Weihnachtsgruß von Landvolkpräsident Albert Schulte to Brinke
Liebe Bäuerinnen, liebe Bauern, wir sollen uns bewegen, unsere Wirtschaftsweise überdenken, hören wir Landwirte derzeit von vielen Seiten. Politik, Gesellschaft, Medien, sie alle erwarten von uns Betriebsleitern noch mehr Veränderungsbereitschaft, hin zu mehr Tierwohl, mehr Natur- und Umweltschutz. Ich dagegen denke, dass wir hier bereits auf einem guten Weg sind.
Der technisch-biologische Fortschritt hat uns Landwirte immer begleitet. Die Handarbeit auf den Feldern wurde von einfachen Hilfsmitteln abgelöst, dem Pferd folgte der Trecker, das sind die deutlich sichtbaren Innovationen, die so viele Arbeitsschritte vereinfachten. Dafür gab es zumeist Beifall von technikbegeisterten Menschen. Schwieriger wurde es mit Ertragszuwächsen durch moderne Sorten und bessere Anbaumethoden, sie stoßen zunehmend auch auf Kritik. Die qualitativen Fortschritte fallen noch weniger ins Gewicht, sie werden fast als selbstverständlich vorausgesetzt. Fakt aber bleibt, dass immer weniger Landwirte immer mehr Menschen mit deutlich mehr Lebensmitteln in besserer Qualität zu niedrigeren Preisen als früher ernähren können. Für uns Landwirte ist dies ein zweischneidiger Erfolg: Für mehr Leistung gibt es keinen monetären Mehrertrag.
Das ist nicht in Stein gemeißelt! Wir Landwirte drehen weiter an den berühmten „kleinen Schräubchen“. Wir engagieren uns für einen langfristigen Wasserschutz und haben unsere Stickstoffeffizienz deutlich verbessert. Wir setzen mehr Tierschutz um und haben im Tierschutzplan des Landes aktuell eine Leitlinie für die Rindermast mit erarbeitet. Wir wollen mehr Biodiversität und schaffen mit Blühflächen, Lerchenfenstern und anderen Angeboten dafür die Voraussetzungen. Wir nehmen gesellschaftliche Strömungen und Erwartungen auf. Im Gegenzug erwarten wir Erzeugerpreise, die nicht nur unsere Kosten, sondern auch unser unternehmerisches Risiko decken. Und wir wünschen uns gelegentlich ein Wort der Anerkennung. Diese komplexen Themen standen bei den vielen Demonstrationen im ganzen Land im Mittelpunkt. In nie gekannter Solidarität haben sie alle mit Politikern, Mitbürgerinnen und Medienschaffenden das Gespräch gesucht und ihre Sichtweise dargelegt.

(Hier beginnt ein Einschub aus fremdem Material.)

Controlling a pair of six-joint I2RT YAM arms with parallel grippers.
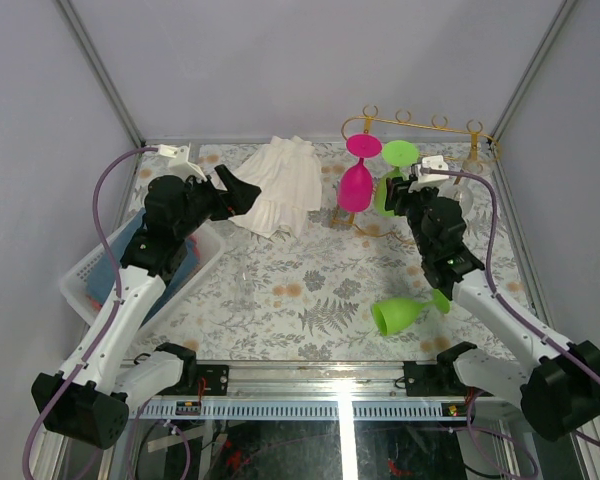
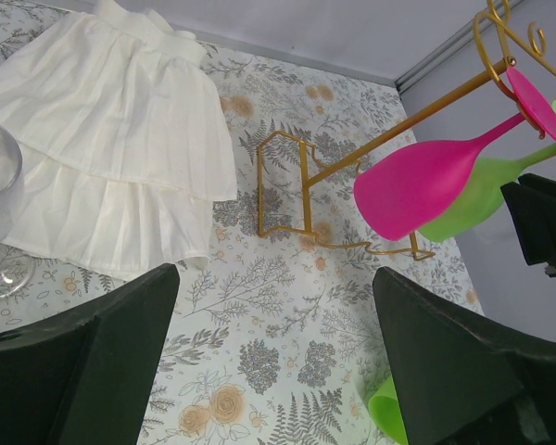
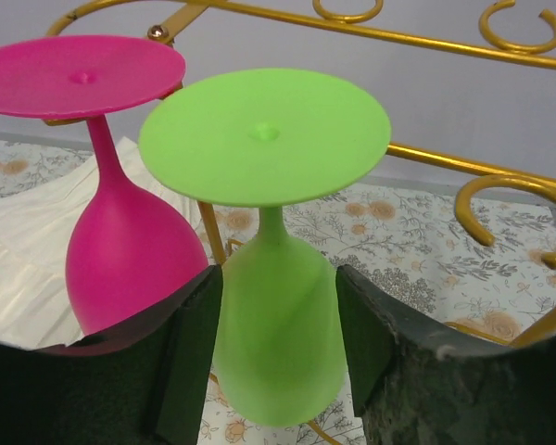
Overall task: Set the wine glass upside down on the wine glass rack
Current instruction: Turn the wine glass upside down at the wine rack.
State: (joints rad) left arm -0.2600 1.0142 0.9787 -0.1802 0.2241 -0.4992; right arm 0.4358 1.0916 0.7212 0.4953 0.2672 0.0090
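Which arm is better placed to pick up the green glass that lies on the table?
The right arm, probably. The lying green glass rests on the right side, close beside that arm, whose right gripper is at the rack. The left gripper hovers open by the white cloth, across the table.

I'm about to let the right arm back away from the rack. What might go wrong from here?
The right fingers sit close on both sides of the green glass; a crooked retreat may drag it off the gold rack. The pink glass hangs right beside it, so a sideways swing might knock it. A second green glass lying near that arm might get swept.
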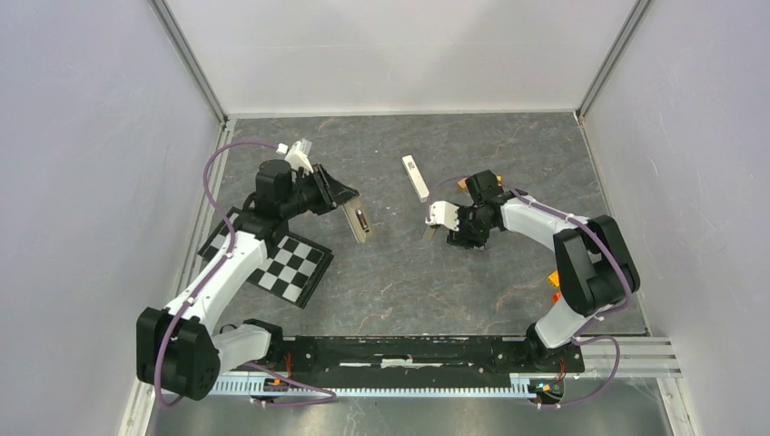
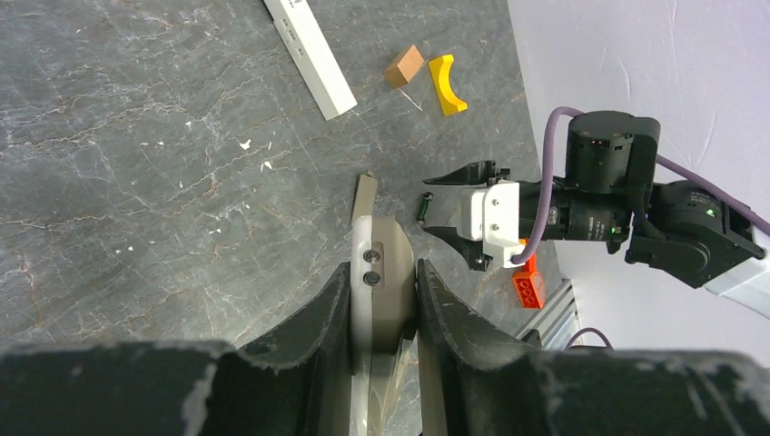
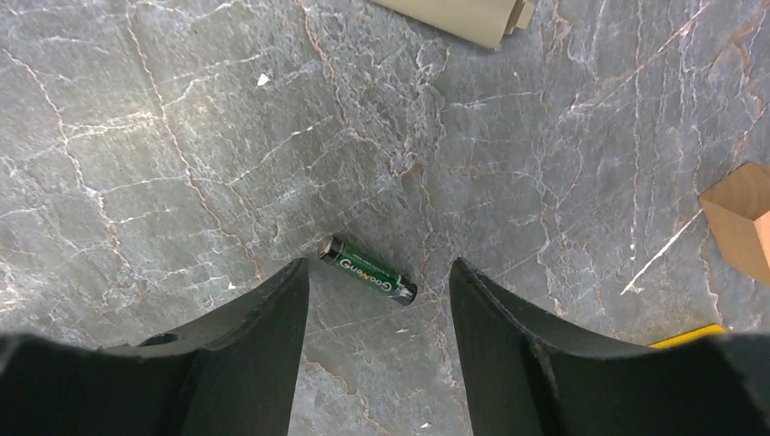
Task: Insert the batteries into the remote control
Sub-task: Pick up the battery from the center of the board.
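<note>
Held: remote control, grey back showing, pinched between the part-closed fingers of the left gripper. Loose: one green battery, flat on the table, directly between the wide-apart fingers of the right gripper, nothing gripped. Step judged: battery pick-up; next, lowering, closing across its sides, then carrying to the remote control

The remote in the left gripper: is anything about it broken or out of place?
Nothing looks broken. The remote shows an uncovered battery recess; a flat grey piece, probably its cover, lies loose just beyond it, and one green battery lies under the open right gripper.
</note>
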Motion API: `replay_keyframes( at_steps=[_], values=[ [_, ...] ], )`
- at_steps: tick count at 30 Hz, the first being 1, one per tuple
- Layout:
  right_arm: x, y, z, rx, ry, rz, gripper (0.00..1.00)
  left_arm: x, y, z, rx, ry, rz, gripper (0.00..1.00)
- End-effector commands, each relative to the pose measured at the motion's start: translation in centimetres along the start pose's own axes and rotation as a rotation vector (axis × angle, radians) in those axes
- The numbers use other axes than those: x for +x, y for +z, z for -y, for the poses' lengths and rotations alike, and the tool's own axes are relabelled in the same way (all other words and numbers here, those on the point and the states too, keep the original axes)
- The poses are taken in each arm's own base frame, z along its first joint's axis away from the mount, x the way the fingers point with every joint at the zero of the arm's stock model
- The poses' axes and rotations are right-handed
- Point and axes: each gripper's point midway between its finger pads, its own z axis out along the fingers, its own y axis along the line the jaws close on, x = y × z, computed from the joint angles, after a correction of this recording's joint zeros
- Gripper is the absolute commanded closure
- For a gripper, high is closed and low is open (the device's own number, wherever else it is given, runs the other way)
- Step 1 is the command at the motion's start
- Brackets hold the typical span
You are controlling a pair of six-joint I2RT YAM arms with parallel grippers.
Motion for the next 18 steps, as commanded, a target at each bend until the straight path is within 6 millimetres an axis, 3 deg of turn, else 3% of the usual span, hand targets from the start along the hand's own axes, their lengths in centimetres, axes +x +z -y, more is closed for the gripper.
replay_keyframes(
  at_steps=[1, 4, 8, 10, 13, 18],
  values=[
    [-0.4, 0.1, 0.7, -0.027, -0.056, 0.004, 0.39, -2.3, -0.1, 1.8, 0.047, 0.056, 0.056, 0.98],
    [-0.2, 0.3, 0.7, -0.025, -0.059, -0.005, 0.46, -2.2, 0.0, 1.8, 0.050, 0.050, 0.053, 0.98],
    [0.1, 0.5, 1.2, -0.010, -0.013, -0.001, 0.74, -2.3, 0.0, 1.9, 0.054, 0.047, 0.053, 0.98],
    [0.4, 0.6, 1.4, -0.004, 0.022, -0.002, 0.80, -2.4, -0.1, 1.8, 0.045, 0.049, 0.064, 0.98],
    [0.4, 0.6, 1.7, 0.020, 0.082, 0.017, 0.78, -3.0, -0.7, 1.6, 0.022, 0.072, 0.106, 0.98],
    [0.4, 0.8, 0.7, 0.012, 0.104, 0.042, 0.54, -3.3, -1.1, 1.4, 0.002, 0.100, 0.126, 0.98]
  ],
)
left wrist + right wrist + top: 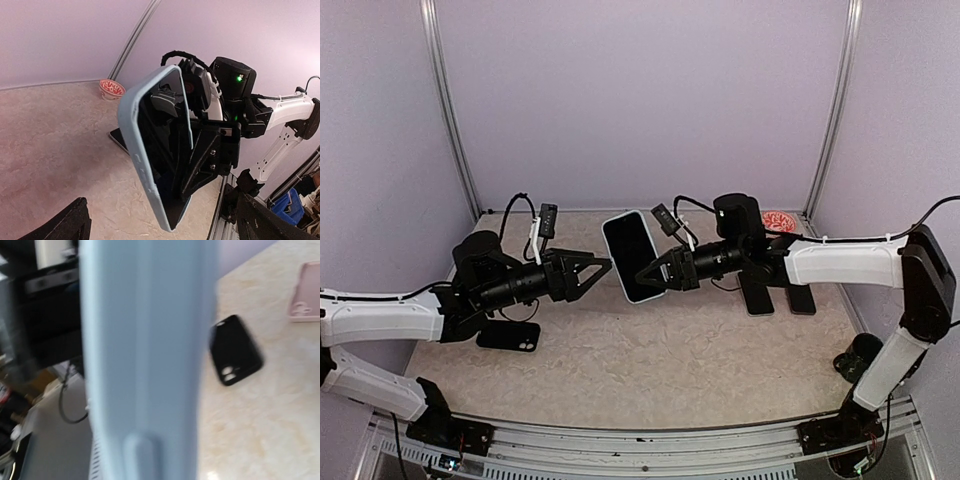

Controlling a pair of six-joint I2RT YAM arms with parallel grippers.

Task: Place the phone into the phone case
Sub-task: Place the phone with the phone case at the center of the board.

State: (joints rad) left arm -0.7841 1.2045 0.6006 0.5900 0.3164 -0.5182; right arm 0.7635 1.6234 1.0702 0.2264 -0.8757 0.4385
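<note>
Blue-cased phone: 1, centre frame.
Black case: 1, lower left.
Dark flat handsets: 2, right of centre.
Pink case: 1, upper right of the right wrist view.
Red bowl: 1.

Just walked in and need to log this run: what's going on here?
The right tool is shut on the phone, which sits in a light blue case, held up over the table. The left tool faces it, wide open and empty. A black case lies flat on the left side.
</note>
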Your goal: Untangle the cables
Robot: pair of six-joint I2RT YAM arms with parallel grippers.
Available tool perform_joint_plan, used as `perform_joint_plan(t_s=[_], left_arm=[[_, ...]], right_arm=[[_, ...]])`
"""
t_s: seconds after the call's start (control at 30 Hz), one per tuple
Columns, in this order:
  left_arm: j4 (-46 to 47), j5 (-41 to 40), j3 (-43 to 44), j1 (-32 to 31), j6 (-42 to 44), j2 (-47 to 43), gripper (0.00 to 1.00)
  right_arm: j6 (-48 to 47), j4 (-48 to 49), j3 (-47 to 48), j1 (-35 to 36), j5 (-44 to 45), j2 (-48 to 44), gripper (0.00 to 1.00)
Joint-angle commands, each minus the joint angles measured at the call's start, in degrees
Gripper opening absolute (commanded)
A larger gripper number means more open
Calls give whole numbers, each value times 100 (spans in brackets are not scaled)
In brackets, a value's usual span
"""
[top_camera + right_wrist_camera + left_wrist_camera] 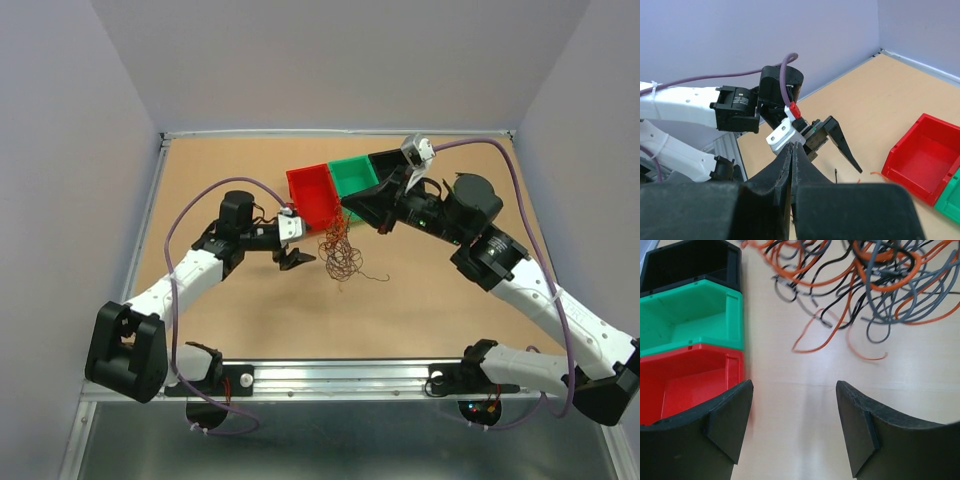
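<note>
The cables [340, 255] are a small tangle of thin orange, black and grey curly wires on the tan table, just in front of the red bin [315, 195]. Strands rise from the heap to the tip of my right gripper [345, 207], which is shut on them. In the right wrist view its fingers [791, 146] are pressed together, and only stray wire ends show below. My left gripper [297, 260] hovers just left of the tangle. It is open and holds nothing. In the left wrist view the cables [885, 288] lie beyond the open left gripper [795, 390].
Red, green [355, 175] and black [390, 162] bins stand in a row behind the tangle; they fill the left side of the left wrist view, red bin [685, 380] nearest. The right arm reaches over the black and green bins. Grey walls enclose the table.
</note>
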Motion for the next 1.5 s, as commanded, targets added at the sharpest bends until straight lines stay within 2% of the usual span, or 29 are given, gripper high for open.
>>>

Für die Politik hat Bundeskanzlerin Angela Merkel mit dem Agrargespräch im Bundeskanzleramt den Faden aufgenommen. Manchem Landwirt mögen die ersten Ergebnisse noch zu wenig belastbar sein, aber gegenseitiges Vertrauen braucht Zeit, muss wachsen und sich bewähren. Diese Form der Veränderung wünsche ich uns allen für das neue Jahr, damit Landwirtschaft in Niedersachsen weiter Rückhalt in der Bevölkerung und eine gute Zukunft haben kann. Wir dürfen nicht in unseren Filterblasen verharren. Nein, wir alle, auf den Höfen, in den Dörfern, in den Städten, sollten uns mehr Zeit nehmen, um uns gegenseitig zuzuhören, Argumenten gegenüber aufgeschlossen zu sein und aufeinander zuzugehen. Bleiben wir im Gespräch!
Ihnen und Ihren Familien sowie den vielen Akteuren, die sich in Politik, Behörden oder Verbänden und Institutionen für die Menschen im ländlichen Raum und auf den Höfen eingesetzt haben, wünsche ich eine besinnliche Weihnachtszeit. Mögen Gottes Segen, Gesundheit und Wohlergehen Sie im Neuen Jahr begleiten.